* **ASSIGNMENT**
Each entry must be reproduced precisely as it stands.

* **Records from a data source**
--- START ---
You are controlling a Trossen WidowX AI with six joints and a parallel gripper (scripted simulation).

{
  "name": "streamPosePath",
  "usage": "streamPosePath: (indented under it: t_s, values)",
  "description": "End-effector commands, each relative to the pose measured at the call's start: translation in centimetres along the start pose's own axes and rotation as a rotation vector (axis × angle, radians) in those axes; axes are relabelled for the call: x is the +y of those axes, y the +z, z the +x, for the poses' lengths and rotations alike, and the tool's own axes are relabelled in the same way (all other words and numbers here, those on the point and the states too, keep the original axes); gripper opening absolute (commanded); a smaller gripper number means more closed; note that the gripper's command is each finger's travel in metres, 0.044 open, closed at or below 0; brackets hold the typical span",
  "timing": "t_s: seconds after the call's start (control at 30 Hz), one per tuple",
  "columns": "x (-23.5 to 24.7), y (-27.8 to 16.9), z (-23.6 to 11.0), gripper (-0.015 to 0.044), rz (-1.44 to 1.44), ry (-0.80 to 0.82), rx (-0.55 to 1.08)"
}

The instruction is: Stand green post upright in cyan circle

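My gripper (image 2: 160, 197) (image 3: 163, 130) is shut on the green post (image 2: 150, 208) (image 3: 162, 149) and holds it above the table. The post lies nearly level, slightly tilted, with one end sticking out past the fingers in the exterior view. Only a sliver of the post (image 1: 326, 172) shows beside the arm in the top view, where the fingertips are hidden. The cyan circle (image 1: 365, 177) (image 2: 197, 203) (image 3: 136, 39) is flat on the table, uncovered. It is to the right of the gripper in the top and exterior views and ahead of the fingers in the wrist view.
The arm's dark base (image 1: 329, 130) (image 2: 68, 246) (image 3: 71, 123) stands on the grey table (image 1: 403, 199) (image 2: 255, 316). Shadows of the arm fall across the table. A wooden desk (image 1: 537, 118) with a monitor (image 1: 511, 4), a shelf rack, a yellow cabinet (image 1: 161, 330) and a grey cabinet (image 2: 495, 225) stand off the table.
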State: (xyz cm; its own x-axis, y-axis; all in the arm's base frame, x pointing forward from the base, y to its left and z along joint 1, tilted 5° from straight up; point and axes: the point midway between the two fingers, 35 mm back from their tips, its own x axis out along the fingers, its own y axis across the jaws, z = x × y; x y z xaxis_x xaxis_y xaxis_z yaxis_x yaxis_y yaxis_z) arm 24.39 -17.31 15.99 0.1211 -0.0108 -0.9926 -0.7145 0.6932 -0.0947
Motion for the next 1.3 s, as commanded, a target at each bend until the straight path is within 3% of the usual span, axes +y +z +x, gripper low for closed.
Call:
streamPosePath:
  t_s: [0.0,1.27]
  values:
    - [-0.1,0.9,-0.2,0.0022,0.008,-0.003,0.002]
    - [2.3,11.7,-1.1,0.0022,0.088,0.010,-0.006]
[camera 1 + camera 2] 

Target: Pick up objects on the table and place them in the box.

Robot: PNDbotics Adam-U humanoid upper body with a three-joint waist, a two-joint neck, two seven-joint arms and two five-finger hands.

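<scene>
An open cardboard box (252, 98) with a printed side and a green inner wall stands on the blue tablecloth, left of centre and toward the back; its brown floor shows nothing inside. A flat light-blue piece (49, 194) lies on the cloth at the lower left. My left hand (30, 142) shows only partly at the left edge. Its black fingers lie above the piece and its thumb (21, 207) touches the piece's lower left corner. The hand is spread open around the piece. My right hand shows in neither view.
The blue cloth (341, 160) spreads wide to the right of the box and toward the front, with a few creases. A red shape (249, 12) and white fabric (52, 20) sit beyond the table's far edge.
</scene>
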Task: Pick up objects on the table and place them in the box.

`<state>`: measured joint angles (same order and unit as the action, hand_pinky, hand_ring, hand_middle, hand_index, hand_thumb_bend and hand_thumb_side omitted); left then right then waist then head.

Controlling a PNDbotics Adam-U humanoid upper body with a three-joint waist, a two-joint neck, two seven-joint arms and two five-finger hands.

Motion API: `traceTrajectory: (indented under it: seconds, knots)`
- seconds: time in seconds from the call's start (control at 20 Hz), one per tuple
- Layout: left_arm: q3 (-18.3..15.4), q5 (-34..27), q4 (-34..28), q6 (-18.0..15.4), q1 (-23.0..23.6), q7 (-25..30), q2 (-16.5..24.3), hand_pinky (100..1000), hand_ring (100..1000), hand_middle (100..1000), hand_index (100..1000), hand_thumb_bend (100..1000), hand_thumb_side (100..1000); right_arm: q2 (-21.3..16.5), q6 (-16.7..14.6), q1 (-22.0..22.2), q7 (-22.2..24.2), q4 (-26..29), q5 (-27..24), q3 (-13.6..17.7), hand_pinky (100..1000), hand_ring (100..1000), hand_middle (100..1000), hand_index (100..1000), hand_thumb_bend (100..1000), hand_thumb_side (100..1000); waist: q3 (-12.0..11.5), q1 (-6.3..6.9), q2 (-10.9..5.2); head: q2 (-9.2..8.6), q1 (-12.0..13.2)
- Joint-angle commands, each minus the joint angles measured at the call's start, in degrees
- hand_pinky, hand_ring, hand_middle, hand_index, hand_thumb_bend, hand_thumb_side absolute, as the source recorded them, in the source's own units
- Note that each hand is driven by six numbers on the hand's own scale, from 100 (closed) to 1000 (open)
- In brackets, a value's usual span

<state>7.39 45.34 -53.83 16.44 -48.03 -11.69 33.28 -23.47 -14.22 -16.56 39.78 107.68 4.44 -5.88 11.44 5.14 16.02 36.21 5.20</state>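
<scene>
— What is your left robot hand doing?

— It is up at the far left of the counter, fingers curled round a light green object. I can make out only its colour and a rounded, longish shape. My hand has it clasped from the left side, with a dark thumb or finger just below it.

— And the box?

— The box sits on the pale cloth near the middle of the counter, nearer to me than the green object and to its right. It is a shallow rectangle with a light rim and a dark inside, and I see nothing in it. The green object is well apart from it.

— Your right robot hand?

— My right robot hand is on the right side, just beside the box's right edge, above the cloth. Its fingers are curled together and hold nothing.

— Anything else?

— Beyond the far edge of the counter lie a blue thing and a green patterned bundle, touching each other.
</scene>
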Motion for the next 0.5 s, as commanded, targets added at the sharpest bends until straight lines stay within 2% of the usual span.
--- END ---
* **RESPONSE AREA**
You are controlling a Trossen WidowX AI with six joints and a parallel gripper (scripted simulation).

{
  "name": "streamPosePath",
  "usage": "streamPosePath: (indented under it: t_s, values)",
  "description": "End-effector commands, each relative to the pose measured at the call's start: translation in centimetres along the start pose's own axes and rotation as a rotation vector (axis × angle, radians) in those axes; axes are relabelled for the call: x is the +y of those axes, y the +z, z the +x, for the poses' lengths and rotations alike, and the tool's own axes are relabelled in the same way (all other words and numbers here, those on the point and the states too, keep the original axes); gripper opening absolute (commanded); a smaller gripper number means more closed; note that the gripper's command is each finger's travel in metres, 0.044 open, closed at or below 0; brackets hold the typical span",
  "timing": "t_s: seconds after the call's start (control at 30 Hz), one per tuple",
  "columns": "x (-23.5 to 24.7), y (-27.8 to 16.9), z (-23.6 to 11.0), gripper (-0.015 to 0.044), rz (-1.44 to 1.44), ry (-0.80 to 0.82), rx (-0.55 to 1.08)"
}

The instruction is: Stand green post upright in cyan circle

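My gripper (image 2: 160, 197) (image 3: 163, 130) is shut on the green post (image 2: 150, 208) (image 3: 162, 149) and holds it above the table. The post lies nearly level, slightly tilted, with one end sticking out past the fingers in the exterior view. Only a sliver of the post (image 1: 326, 172) shows beside the arm in the top view, where the fingertips are hidden. The cyan circle (image 1: 365, 177) (image 2: 197, 203) (image 3: 136, 39) is flat on the table, uncovered. It is to the right of the gripper in the top and exterior views and ahead of the fingers in the wrist view.
The arm's dark base (image 1: 329, 130) (image 2: 68, 246) (image 3: 71, 123) stands on the grey table (image 1: 403, 199) (image 2: 255, 316). Shadows of the arm fall across the table. A wooden desk (image 1: 537, 118) with a monitor (image 1: 511, 4), a shelf rack, a yellow cabinet (image 1: 161, 330) and a grey cabinet (image 2: 495, 225) stand off the table.
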State: (xyz cm; its own x-axis, y-axis; all in the arm's base frame, x pointing forward from the base, y to its left and z along joint 1, tilted 5° from straight up; point and axes: the point midway between the two fingers, 35 mm back from their tips, its own x axis out along the fingers, its own y axis across the jaws, z = x × y; x y z xaxis_x xaxis_y xaxis_z yaxis_x yaxis_y yaxis_z) arm 24.39 -17.31 15.99 0.1211 -0.0108 -0.9926 -0.7145 0.6932 -0.0947
Motion for the next 1.3 s, as commanded, a target at each bend until the straight path is within 3% of the usual span, axes +y +z +x, gripper low for closed.
Call:
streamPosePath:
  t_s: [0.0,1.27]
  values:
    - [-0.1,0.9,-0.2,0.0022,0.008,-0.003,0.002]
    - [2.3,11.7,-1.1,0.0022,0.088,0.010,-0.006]
[camera 1 + camera 2] 

Target: Pick up objects on the table and place them in the box.

Robot: PNDbotics Adam-U humanoid upper body with a three-joint waist, a two-joint neck, two seven-joint arms and two five-finger hands.

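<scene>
An open cardboard box (252, 98) with a printed side and a green inner wall stands on the blue tablecloth, left of centre and toward the back; its brown floor shows nothing inside. A flat light-blue piece (49, 194) lies on the cloth at the lower left. My left hand (30, 142) shows only partly at the left edge. Its black fingers lie above the piece and its thumb (21, 207) touches the piece's lower left corner. The hand is spread open around the piece. My right hand shows in neither view.
The blue cloth (341, 160) spreads wide to the right of the box and toward the front, with a few creases. A red shape (249, 12) and white fabric (52, 20) sit beyond the table's far edge.
</scene>
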Task: Pick up objects on the table and place them in the box.

`<state>`: measured joint angles (same order and unit as the action, hand_pinky, hand_ring, hand_middle, hand_index, hand_thumb_bend and hand_thumb_side omitted); left then right then waist then head.

Controlling a PNDbotics Adam-U humanoid upper body with a three-joint waist, a two-joint neck, two seven-joint arms and two five-finger hands.

Motion API: `traceTrajectory: (indented under it: seconds, knots)`
- seconds: time in seconds from the call's start (control at 20 Hz), one per tuple
- Layout: left_arm: q3 (-18.3..15.4), q5 (-34..27), q4 (-34..28), q6 (-18.0..15.4), q1 (-23.0..23.6), q7 (-25..30), q2 (-16.5..24.3), hand_pinky (100..1000), hand_ring (100..1000), hand_middle (100..1000), hand_index (100..1000), hand_thumb_bend (100..1000), hand_thumb_side (100..1000); right_arm: q2 (-21.3..16.5), q6 (-16.7..14.6), q1 (-22.0..22.2), q7 (-22.2..24.2), q4 (-26..29), q5 (-27..24), q3 (-13.6..17.7), hand_pinky (100..1000), hand_ring (100..1000), hand_middle (100..1000), hand_index (100..1000), hand_thumb_bend (100..1000), hand_thumb_side (100..1000); waist: q3 (-12.0..11.5), q1 (-6.3..6.9), q2 (-10.9..5.2); head: q2 (-9.2..8.6), q1 (-12.0..13.2)
- Joint-angle commands, each minus the joint angles measured at the call's start, in degrees
- hand_pinky, hand_ring, hand_middle, hand_index, hand_thumb_bend, hand_thumb_side absolute, as the source recorded them, in the source's own units
- Note that each hand is driven by six numbers on the hand's own scale, from 100 (closed) to 1000 (open)
- In brackets, a value's usual span

<state>7.39 45.34 -53.83 16.44 -48.03 -11.69 33.28 -23.47 -14.22 -16.56 39.78 107.68 4.44 -5.88 11.44 5.14 16.02 36.21 5.20</state>
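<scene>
— What is your left robot hand doing?

— It is up at the far left of the counter, fingers curled round a light green object. I can make out only its colour and a rounded, longish shape. My hand has it clasped from the left side, with a dark thumb or finger just below it.

— And the box?

— The box sits on the pale cloth near the middle of the counter, nearer to me than the green object and to its right. It is a shallow rectangle with a light rim and a dark inside, and I see nothing in it. The green object is well apart from it.

— Your right robot hand?

— My right robot hand is on the right side, just beside the box's right edge, above the cloth. Its fingers are curled together and hold nothing.

— Anything else?

— Beyond the far edge of the counter lie a blue thing and a green patterned bundle, touching each other.
</scene>
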Motion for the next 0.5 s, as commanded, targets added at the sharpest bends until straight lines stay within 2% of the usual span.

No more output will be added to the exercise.